If Wolbachia behaves as the team thinks it will, they should know pretty quickly. By simulating the spread of the microbe, Neil Ferguson at Imperial College London has calculated that it should lead to a complete collapse of disease transmission in the sites of release six months after the infected mosquitoes first take flight. (They only fly for hundreds of meters, which is why so many of them must be released to cover a city.) So the team will be keeping a close eye on the rates of Zika, dengue, and chikungunya over the next few years. “Really, within three to six months, we should have a very good sense of whether this works or whether it’s questionable,” says Mundel.

After O’Neill’s decades of frustration, things are now moving very fast—especially compared to other fancy mosquito control methods. There’s been a lot of chatter, for example, about using gene-editing tools like CRISPR to drive mosquitoes extinct. But these “gene drives” are still in an early stage of development, and haven’t even been tested in a lab. By contrast, the Eliminate Dengue team have five years of data showing how their Wolbachia mosquitoes behave in real field conditions.

That they are so ready is a triumph of basic science—research for knowledge’s sake that isn't geared towards any practical application. Wolbachia was discovered in 1924 by scientists who were peering into the cells of another species of mosquito. They had no idea what they discovered. Other entomologists later showed that the microbe was found in some 40 percent of insect species; they knew it was incredibly common and biologically fascinating, but, again, they had no applications in mind. Even when O’Neill began his work, he couldn’t have known where it would lead.

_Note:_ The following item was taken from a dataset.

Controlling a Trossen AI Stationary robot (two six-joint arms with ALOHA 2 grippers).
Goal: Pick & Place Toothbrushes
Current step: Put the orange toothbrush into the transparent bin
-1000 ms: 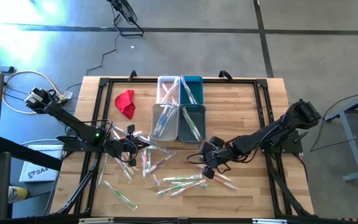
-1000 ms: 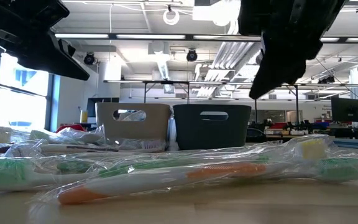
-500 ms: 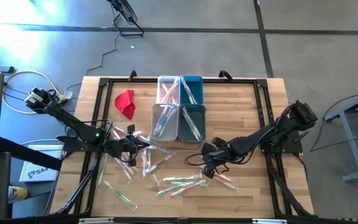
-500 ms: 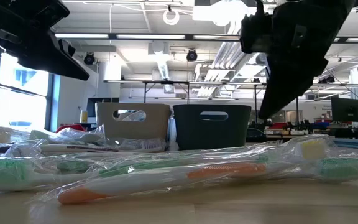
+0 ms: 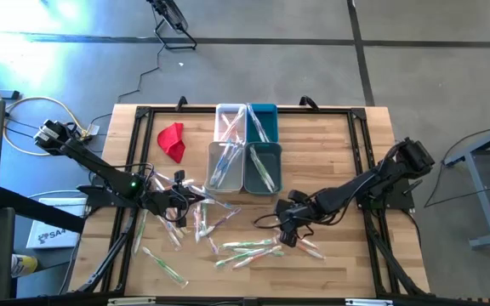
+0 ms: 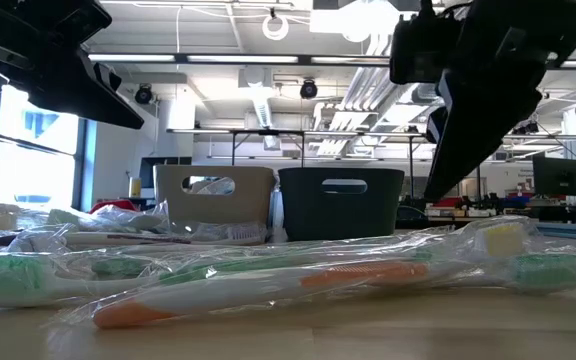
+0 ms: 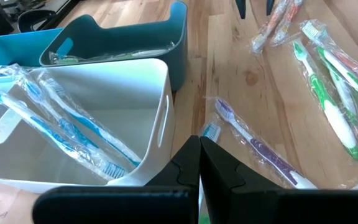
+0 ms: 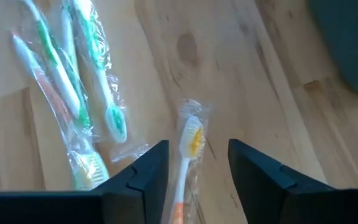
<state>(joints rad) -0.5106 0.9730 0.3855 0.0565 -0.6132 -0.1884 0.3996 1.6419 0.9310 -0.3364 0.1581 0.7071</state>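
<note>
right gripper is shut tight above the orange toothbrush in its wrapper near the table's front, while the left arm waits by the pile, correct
Not quite: the right gripper is open, not shut. The right wrist view shows its two fingers standing apart with the wrapped orange toothbrush lying on the table between them. The rest holds: the left gripper waits by the pile.

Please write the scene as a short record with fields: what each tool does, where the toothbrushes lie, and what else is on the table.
left tool: shut, holds nothing, waits near the white bin
right tool: open, above an orange toothbrush that lies between its fingers, not yet gripped
loose toothbrushes: wrapped, scattered on the table in front of the bins
bins: four, at the table's middle and back, some toothbrushes already inside
red cloth: left of the bins
</note>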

“History shows us that investments in basic research are the primary engine with which humanity has advanced,” said Sue Desmond-Hellmann, the CEO of the Bill and Melinda Gates Foundation, when introducing the Wolbachia story at a recent meeting. “You don’t always know how or when or in what way human problems will surface, but with basic science, you know the fundamental way in which things work. And that will speed up your response.”

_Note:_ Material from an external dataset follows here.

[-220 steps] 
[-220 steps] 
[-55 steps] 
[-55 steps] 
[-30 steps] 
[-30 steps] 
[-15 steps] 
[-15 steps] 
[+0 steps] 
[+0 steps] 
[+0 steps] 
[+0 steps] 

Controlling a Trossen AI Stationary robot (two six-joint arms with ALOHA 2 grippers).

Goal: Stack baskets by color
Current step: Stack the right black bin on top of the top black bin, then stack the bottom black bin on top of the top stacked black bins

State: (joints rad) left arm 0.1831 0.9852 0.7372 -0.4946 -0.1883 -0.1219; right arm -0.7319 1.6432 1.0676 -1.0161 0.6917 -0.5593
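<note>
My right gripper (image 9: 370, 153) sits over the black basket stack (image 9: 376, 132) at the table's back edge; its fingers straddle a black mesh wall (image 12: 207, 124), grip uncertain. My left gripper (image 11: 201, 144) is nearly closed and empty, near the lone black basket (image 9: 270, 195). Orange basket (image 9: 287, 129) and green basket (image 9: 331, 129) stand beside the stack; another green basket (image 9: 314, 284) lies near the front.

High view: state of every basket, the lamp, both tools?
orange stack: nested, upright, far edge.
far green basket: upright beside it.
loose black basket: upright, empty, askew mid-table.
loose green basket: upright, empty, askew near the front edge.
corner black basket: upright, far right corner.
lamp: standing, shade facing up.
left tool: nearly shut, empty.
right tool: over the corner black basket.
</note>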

It wasn’t just research into Wolbachia either. “A lot of other labs did science that was fundamental to understanding the ecology of the mosquitoes, the biology of the viruses, and the how societies and their cultures work,” says Jeremy Farrar, the director of the Wellcome Trust. “Without that, you couldn’t make these advances work.”

“It’s a testament to the power of making those big bets early on,” adds Taylor. “Unless we make those incremental investments, we won’t get these massive shifts.”